On October 19, the Loan Market Association (LMA) and the European Leveraged Finance Association (ELFA) published the second edition of their Guide for Company Advisors to ESG Disclosure in Leveraged Finance Transactions. The Guide is intended to serve as a “practical tool for company advisers to use in support of their incorporation of the information contained in ESG Fact Sheets into company offering materials and ongoing financial reports,” and follows a January 2022 workshop where borrowers, banks, law firms, and other industry participants met to discuss challenges and give feedback on the previous iteration of the Guide.

In the announcement, ELFA’s CEO, Sabrina Fox, stated: “As ESG data availability in the leveraged finance market continues to increase, lenders are keen to ensure that the data is reflected in ESG reporting by borrowers. ESG disclosure is critical to their investment analysis, and market practices continue to develop and evolve. This second edition of the Guide provides an important bridge between lenders and borrowers to support increased ESG disclosure in the leveraged finance market. The Guide, together with the ESG Fact Sheet Series, which now covers 14 sectors and will grow to include more, provide essential insights to collecting and disclosing ESG data, making them powerful tools for borrowers and their advisors.”

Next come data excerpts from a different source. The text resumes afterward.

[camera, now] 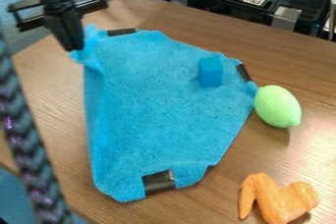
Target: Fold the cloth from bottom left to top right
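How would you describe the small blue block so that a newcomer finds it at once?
On the wooden table lies a large light-blue cloth. Near its upper right edge sits the block. It is darker than the cloth and flat-sided, unlike the rounded green toy to its right.

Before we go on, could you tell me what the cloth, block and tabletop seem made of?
The cloth looks like terry or microfibre, given its fuzzy, pebbled surface. The block has smooth, matte faces: painted wood or plastic, I can't say which. The tabletop shows brown grain with a soft sheen, so wood or laminate.
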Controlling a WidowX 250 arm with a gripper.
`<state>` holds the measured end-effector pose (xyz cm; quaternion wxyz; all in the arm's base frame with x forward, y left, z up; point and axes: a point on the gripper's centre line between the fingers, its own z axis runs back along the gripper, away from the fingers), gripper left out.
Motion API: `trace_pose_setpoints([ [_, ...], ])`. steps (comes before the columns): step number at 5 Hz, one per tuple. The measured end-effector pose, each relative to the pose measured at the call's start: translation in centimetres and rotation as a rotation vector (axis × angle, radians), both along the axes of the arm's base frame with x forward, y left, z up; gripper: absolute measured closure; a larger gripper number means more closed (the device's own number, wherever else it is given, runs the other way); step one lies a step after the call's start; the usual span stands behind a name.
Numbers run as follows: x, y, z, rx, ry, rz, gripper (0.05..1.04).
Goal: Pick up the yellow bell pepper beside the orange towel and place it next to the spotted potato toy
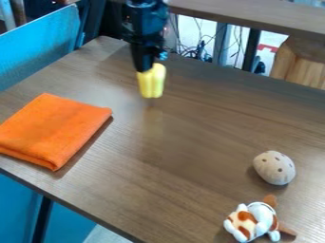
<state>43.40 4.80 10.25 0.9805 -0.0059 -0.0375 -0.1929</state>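
The black gripper (147,65) hangs over the back left part of the table, shut on a yellow popsicle-shaped toy (151,81). The toy hangs upright below it, its lower end a little above the wood. To the left lies a folded orange cloth (53,129), apart from the gripper. A beige spotted potato-like toy (275,168) rests at the right. Nearer the front right lies a small white, orange and brown plush animal (252,220).
The brown wooden table (171,156) has its front left edge running down below the cloth. Blue panels (41,45) stand beyond its left side. Behind the back edge are cables and another wooden surface (254,16).
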Motion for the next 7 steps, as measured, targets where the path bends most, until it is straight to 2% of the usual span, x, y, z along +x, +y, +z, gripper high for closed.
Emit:
trace_pose_setpoints([
  [1,0.1,-4.7,0.5,-0.017,0.031,-0.143,0.977],
  [2,-0.2,-9.1,-0.1,-0.013,0.032,-0.276,0.977],
  [3,-0.7,-12.6,-0.1,0.016,0.031,-0.386,0.977],
  [4,-1.1,-14.2,-0.7,0.058,0.049,-0.443,0.977],
  [5,-1.8,-14.2,-1.8,0.06,0.094,-0.447,0.977],
  [7,-2.6,-14.0,-2.2,0.059,0.129,-0.443,0.951],
])
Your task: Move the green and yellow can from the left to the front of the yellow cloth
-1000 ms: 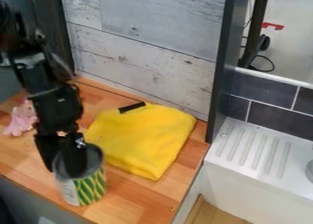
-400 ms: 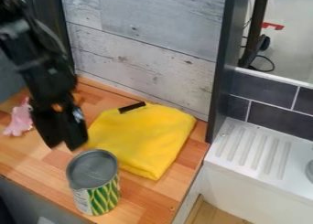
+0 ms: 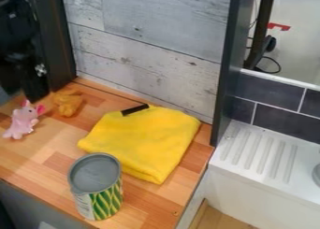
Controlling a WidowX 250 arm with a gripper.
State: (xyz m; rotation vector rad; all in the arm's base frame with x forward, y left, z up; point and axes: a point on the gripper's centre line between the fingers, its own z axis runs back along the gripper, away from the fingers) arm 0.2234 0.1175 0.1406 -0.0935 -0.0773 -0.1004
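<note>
And here's the backdrop: pale, weathered planks (image 3: 147, 60) with dark knots and grain, rising behind a smooth counter (image 3: 47, 165) of wooden blocks. Over on the right, dark rectangular tiles (image 3: 284, 123) with light grout sit above a glossy white ridged drainboard (image 3: 269, 151).

Centre stage, the yellow cloth (image 3: 147, 139), soft and matte, folded into a rough square, with 1 short black strip (image 3: 135, 110) at its back edge. Right in front stands the can (image 3: 97, 186), an upright cylinder on the counter near its front edge: round grey metal top, raised rim, wavy green-and-yellow label. It's close by the cloth; whether they touch, I can't tell.

Up at the far left, the black gripper (image 3: 32, 85) is well apart from the can, near 2 small toys: 1 pink (image 3: 24, 121) with pointy ears, 1 lumpy orange (image 3: 67, 102). Jaws released or clenched? Can't tell from here!
</note>
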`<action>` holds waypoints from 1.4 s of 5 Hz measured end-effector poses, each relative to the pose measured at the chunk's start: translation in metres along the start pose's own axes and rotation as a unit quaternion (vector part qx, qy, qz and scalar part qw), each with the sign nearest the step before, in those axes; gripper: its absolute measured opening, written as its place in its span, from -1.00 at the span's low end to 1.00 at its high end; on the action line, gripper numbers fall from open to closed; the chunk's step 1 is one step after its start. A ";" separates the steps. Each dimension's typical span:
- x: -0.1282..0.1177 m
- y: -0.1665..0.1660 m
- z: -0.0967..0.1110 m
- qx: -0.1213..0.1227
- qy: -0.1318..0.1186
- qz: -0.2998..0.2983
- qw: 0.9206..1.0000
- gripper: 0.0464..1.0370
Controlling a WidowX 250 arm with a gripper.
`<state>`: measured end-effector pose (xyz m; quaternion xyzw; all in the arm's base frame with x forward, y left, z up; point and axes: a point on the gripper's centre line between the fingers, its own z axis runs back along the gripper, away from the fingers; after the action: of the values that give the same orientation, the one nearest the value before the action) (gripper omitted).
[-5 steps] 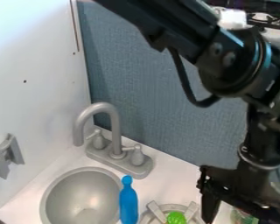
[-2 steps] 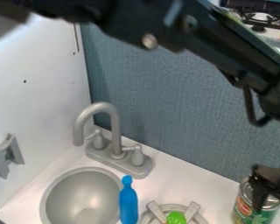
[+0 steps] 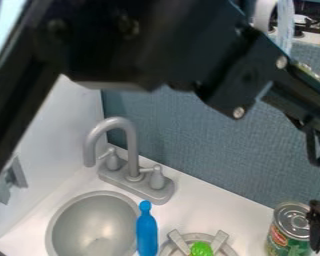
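A single fixed camera is looking down at a slant from close above the bench (image 3: pixel 196 215), facing the corner where a white wall (image 3: pixel 69 135) is meeting a blue-gray panel (image 3: pixel 189 140).

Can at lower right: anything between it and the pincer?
Nothing visible. The pincer is right at the can's edge in the picture; whether they touch, I can't tell. The green thing and blue bottle are on the can's other side, out of that gap.

A white wall (image 3: pixel 70 132) meets blue-grey panelling (image 3: pixel 183 142) (finely textured).
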<state>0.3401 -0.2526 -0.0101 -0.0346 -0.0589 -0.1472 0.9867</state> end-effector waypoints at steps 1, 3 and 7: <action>0.008 -0.005 -0.012 -0.014 -0.010 -0.005 1.000 0.93; 0.017 -0.013 -0.031 -0.034 -0.022 -0.005 0.999 0.93; 0.007 0.065 -0.045 0.012 -0.019 0.065 0.998 0.92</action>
<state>0.3702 -0.1967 -0.0572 -0.0298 -0.0773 -0.0810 0.9933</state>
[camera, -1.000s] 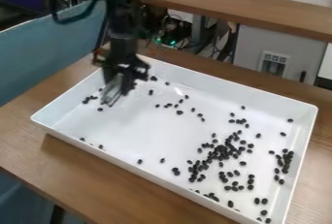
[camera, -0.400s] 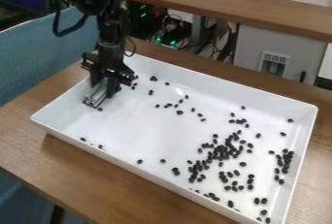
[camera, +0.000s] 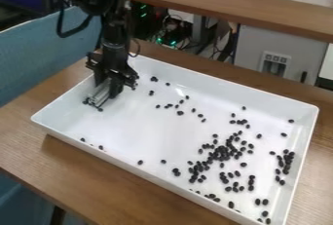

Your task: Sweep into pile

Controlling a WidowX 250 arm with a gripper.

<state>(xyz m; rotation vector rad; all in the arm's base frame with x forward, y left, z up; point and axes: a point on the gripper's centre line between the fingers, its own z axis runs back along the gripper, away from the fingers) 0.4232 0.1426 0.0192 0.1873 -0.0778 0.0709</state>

Taking the Temperature: The current regulatory landscape for ESG-related disclosures is complex and can be opaque for legal practitioners and in-house compliance teams. Until the requirements are clarified, we will likely see further industry-specific guidance published, such as this Guide for leveraged finance transactions. Companies face a difficult balancing act between managing significant pressure from investors and lenders for additional, consistent and relevant ESG-related disclosures and their potential reluctance to provide more disclosures on climate-related efforts and impacts than they are required to do by regulation. This reluctance may stem from typical “greenhushing” concerns, including the potential to be subjected to civil and regulatory enforcement, anti-ESG backlash, and greenwashing accusations.